L'élasticité du bouchon suffira pour empêcher le nœud de se défaire.

Comme ordinairement on ne se contente pas d'une seule ficelle, on en mettra une seconde, de la même manière que la première, mais en sorte que les deux ficelles qui doivent croiser le bouchon forment une croix. On coupera celle-ci comme la précédente.

Ficelage au fil de fer.

Le fil de fer no 5 a la grosseur la plus convenable pour ficeler les bouteilles; il doit être recuit.
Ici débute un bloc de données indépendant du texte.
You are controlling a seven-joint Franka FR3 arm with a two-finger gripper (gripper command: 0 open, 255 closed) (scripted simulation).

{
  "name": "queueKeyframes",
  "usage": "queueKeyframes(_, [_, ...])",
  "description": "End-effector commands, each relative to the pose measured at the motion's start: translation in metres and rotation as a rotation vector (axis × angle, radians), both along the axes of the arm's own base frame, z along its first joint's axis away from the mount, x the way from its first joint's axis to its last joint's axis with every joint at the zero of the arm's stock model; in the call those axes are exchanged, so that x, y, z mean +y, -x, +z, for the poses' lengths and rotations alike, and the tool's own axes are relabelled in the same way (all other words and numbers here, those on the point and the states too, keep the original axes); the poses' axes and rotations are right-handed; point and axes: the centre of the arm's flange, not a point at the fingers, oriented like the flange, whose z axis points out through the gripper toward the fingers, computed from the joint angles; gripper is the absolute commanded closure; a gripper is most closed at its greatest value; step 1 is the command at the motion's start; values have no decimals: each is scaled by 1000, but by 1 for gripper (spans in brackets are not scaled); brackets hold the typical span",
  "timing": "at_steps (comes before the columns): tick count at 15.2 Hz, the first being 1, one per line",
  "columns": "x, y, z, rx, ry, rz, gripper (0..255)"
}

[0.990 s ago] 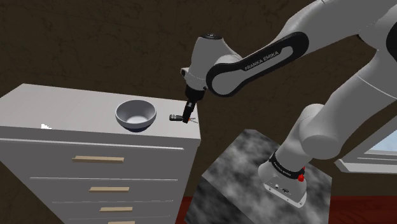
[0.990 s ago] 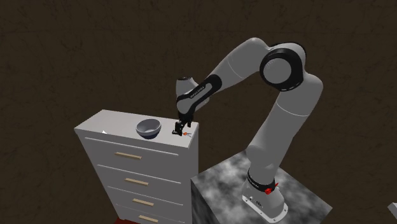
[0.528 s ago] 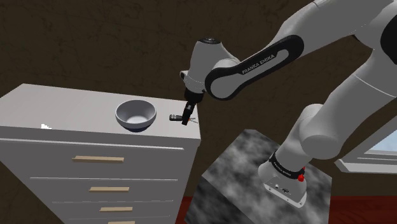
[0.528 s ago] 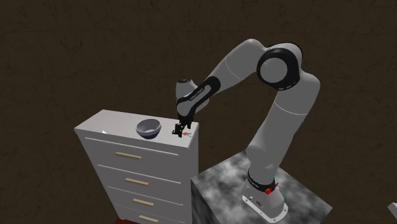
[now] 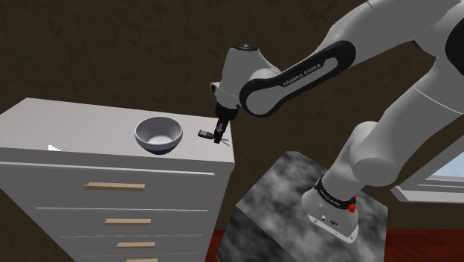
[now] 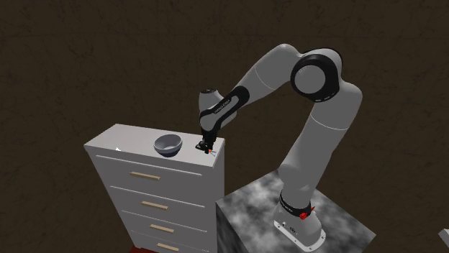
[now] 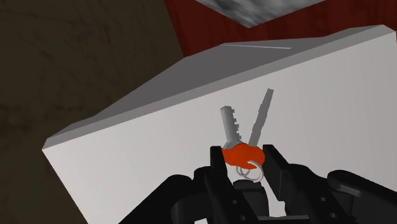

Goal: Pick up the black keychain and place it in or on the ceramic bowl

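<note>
Closest to me, my gripper (image 7: 244, 151) is closed on the keychain (image 7: 240, 154). The two black fingers (image 7: 217, 159) press the orange fob from either side, the ring hangs back toward the palm, and two grey keys splay forward past the fingertips. The hold is on the fob alone, so I judge the keys free to swing. The keychain is at the corner of the dresser top (image 5: 74, 123) nearest the stand (image 5: 282, 201), right by the side edge. From the outside views I cannot tell whether the keys are clear of the surface or resting on it.

My reading is that the step in hand is the lift and carry. I would bring the hand straight up first, slowly, until the key tips are plainly off the top, because dragging them sideways could twist the fob in the fingers. That corner is unforgiving, and a slip there would likely send the keychain off the edge. I would hold the squeeze firm and avoid any quick wrist turn.

Further along the front edge, away from that corner, stands the bowl (image 5: 158, 134). It is grey outside and pale inside, upright, and near the keychain but not touching it. The carry is short. I would rise high enough that the dangling keys pass over the rim, stop above the middle of the hollow, lower a little, then release.
</note>
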Motion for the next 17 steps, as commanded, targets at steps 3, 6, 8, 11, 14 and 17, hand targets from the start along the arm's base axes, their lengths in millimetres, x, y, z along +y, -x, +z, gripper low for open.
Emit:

Ayez un morceau de fil de fer de la longueur d'un pied et demi; ployez-le en deux par le milieu, et tordez-le à l'endroit ployé, de la longueur de deux pouces environ; écartez ensuite les deux fils de fer par le bout qui n'est pas tordu; entourez avec ces deux fils le goulot de la bouteille, immédiatement au-dessous de la cordeline; rejoignez ces deux bouts, après en avoir entouré le col parfaitement; tordez-les ensemble, à deux tours seulement; relevez ensuite ces deux bouts de fil de fer sur le bouchon, ainsi que le premier bout doublé qui a été tordu au commencement, et qui doit se trouver de l'autre côté du col de la bouteille, diamétralement opposé aux deux derniers qui ont servi à entourer la bouteille: ces bouts, bien relevés et bien ajustés à la bouteille, tordez-les ensemble sur le milieu du bouchon, de manière que le bouchon se trouve bien comprimé par le fil; après avoir coupé ce fil de trois à quatre lignes de longueur, qui doit être parfaitement tordu, repliez la pointe sur elle-même, comme lorsqu'on replie la pointe d'un clou dans une planche que ce clou traverse. Attendu qu'il faut deux fils de fer pour bien ficeler une bouteille, on fera la même opération pour le second, en observant que ce dernier forme une croix sur le bouchon avec le premier.

Lut pour les bocaux.

Ce lut, communiqué par M. Bardel, se fait avec de la chaux vive qu'on fait éteindre à l'air en l'aspergeant d'un peu d'eau, jusqu'à ce qu'elle soit bien fusée et réduite en poudre. On la conserve ainsi dans des bouteilles bouchées pour s'en servir au besoin. Cette chaux, mêlée à du fromage blanc, dit à la pie, en consistance de pâte, produit un lut qui durcit promptement, et qui résiste à la chaleur de l'eau bouillante[16]. De ce lut, j'ai enduit tout le bouchon à l'extérieur, et j'ai garni le bord des bocaux de chanvre et de bandelettes de toile, par-dessus, bien appuyées contre le bouchon, et en descendant jusqu'à la cordeline; ensuite, afin que les fils de fer puissent prendre avec assez de force pour maintenir le bouchon, j'ai mis un morceau de liége de sept à huit lignes de haut et de seize à dix-huit de diamètre au milieu du grand bouchon, trop large, et sur lequel le fil de fer devenait de nul effet. Au moyen de ce second bouchon ainsi appliqué au milieu du grand, je suis parvenu à faire prendre de force le fil de fer, et à donner la solidité convenable aux bouchons.

Des vases de grès.

Dès l'origine de ma découverte, j'ai adopté les vases de verre comme les meilleurs et les plus sûrs pour la conservation des substances alimentaires; jamais je n'avais employé de vases de grès, n'ayant aucune confiance dans cette matière. En 1817, M. Peligot, administrateur des hôpitaux, cherchant à faire l'application de mes procédés au régime des malades des hospices, et trouvant les vases de verre d'une capacité trop petite et trop incommode pour les distributions journalières, me fournit l'occasion de faire une expérience avec des vases de grès.